Es gibt das sogenannte Kindchenschema. Große Augen, zarter Körper und schon will man es beschützen. Kleine Kinder mit ihren feinen Gliedmaßen, dem seidigen Haar, der süßen Stimme und ihrem vertrauensvollen Blick in die Welt können sich noch nicht selbst verteidigen oder rundherum für sich selbst sorgen. Aber da ist noch mehr. Das Wunder des Lebens, aber auch seine Unverfügbarkeit zeigt sich in Babys und Kleinkindern besonders. Wenn ein Baby ersehnt und schließlich geboren wird, empfinden das viele Familien als Geschenk. Neues Leben. Ein Anfang. Jedem Anfang wohnt ein Zauber inne. Und auch ganz viel Potential. "Alles muss klein beginnen", heißt es in einem Lied von Gerhard Schöne.

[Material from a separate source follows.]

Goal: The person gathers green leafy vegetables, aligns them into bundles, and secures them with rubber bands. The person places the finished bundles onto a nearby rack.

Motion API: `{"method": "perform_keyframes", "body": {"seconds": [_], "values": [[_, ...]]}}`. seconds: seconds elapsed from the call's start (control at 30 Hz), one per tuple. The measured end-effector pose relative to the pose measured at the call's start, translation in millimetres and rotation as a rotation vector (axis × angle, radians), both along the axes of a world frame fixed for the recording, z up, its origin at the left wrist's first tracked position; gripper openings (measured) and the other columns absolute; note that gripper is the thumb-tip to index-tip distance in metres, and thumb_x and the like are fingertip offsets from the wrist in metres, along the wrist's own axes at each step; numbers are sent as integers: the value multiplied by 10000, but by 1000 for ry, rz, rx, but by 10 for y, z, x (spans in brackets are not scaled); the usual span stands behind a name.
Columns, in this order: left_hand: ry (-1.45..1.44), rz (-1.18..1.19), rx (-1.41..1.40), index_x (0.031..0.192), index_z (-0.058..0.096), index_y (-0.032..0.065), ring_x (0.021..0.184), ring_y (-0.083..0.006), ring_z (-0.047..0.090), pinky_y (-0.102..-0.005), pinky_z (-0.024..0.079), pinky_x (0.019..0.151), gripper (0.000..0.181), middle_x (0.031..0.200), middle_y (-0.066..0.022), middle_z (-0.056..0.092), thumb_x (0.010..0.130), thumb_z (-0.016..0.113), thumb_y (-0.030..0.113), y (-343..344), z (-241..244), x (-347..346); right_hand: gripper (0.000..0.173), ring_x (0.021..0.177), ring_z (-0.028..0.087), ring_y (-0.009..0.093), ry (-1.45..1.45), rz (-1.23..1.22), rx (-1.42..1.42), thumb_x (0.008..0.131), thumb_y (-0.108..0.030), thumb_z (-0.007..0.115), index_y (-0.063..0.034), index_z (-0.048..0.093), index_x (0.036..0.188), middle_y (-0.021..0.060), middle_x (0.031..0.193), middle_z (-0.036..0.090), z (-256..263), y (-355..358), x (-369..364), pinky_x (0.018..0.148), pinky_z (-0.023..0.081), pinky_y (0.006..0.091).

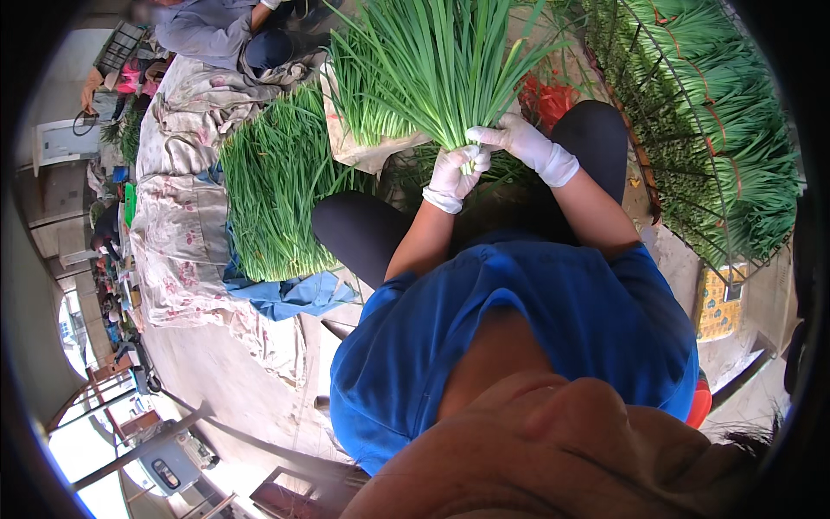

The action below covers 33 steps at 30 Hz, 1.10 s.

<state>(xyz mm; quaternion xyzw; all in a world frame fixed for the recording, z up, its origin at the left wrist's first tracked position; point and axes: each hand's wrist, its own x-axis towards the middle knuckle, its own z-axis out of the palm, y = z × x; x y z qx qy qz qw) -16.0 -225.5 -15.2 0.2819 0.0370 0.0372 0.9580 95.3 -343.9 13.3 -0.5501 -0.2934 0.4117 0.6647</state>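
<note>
A large fanned bunch of garlic chives (pixel 447 71) stands in front of me, its leaves spreading away and its pale stem ends drawn together. My left hand (pixel 454 170), in a thin white glove, is closed around the stem ends, which poke out below the fist. My right hand (pixel 522 144), gloved as well, has its fingers on the right side of the stems just above the left fist. Its palm side is hidden. Beyond the bunch, a smaller pile of garlic chives (pixel 369 117) lies on a pale board or sheet (pixel 363 154).
At left, a big heap of garlic chives (pixel 279 194) lies on blue cloth (pixel 292 295) beside floral fabric (pixel 178 253). A metal-framed rack (pixel 690 91) packed with chives stands right. Red plastic (pixel 548 100) lies near my right knee. A co-worker (pixel 214 32) sits at upper left.
</note>
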Motion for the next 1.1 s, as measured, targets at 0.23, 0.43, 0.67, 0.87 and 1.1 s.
{"method": "perform_keyframes", "body": {"seconds": [0.23,0.43,0.67,0.87,1.1], "values": [[-54,-51,-82,1142,514,-4,626,-136,538,-217,441,530,418,936,-109,616,736,611,18,33,-97,5,429,1014,569,196,-581,-26,-226,809,-326,684,-19,614,1101,129,1071,632,80,-74,23,894,426,307],[1,-51,-64,1159,491,-51,574,-110,487,-205,397,495,485,1011,-203,611,695,616,14,97,-165,-22,293,747,560,69,-427,-464,-122,829,-269,671,-17,649,976,4,802,629,560,-481,450,719,452,203],[6,-101,16,1184,454,-64,579,-96,457,-195,383,496,511,1006,-162,591,710,618,32,23,-45,-13,311,436,409,45,-154,-230,-356,808,-316,693,-13,640,849,0,557,544,400,-190,806,424,310,185],[56,17,-120,989,541,-69,617,-116,449,-220,390,541,287,779,-92,553,721,595,20,158,-261,-17,288,439,415,44,-249,-407,-316,829,-285,670,-8,652,752,12,551,562,498,-342,463,409,312,194],[124,120,-152,1055,554,-19,630,-146,529,-249,436,525,343,880,-123,622,713,572,-18,173,-265,102,358,463,560,104,-373,-491,-270,805,-305,690,-13,584,628,48,538,592,795,-436,95,458,435,248]]}}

Dem Kleinen wohnt eine Kraft inne. Ein Potential, das wir vielleicht nicht immer sehen, aber worauf wir hoffen. Kinder verkörpern das. Und zugleich ist da die Sorge um dieses zarte Wesen. Denn sein Dasein, sein Wohlergehen sind nicht selbstverständlich.
Trotzdem glaube ich, dass Gott das Leben will und jedes Leben fördert. Und dass er auch jedem von uns den Respekt vor dem Leben hineingegeben hat. Die Männer im Erste-Hilfe-Kurs jedenfalls gehen ungemein zärtlich mit der Baby-Puppe um.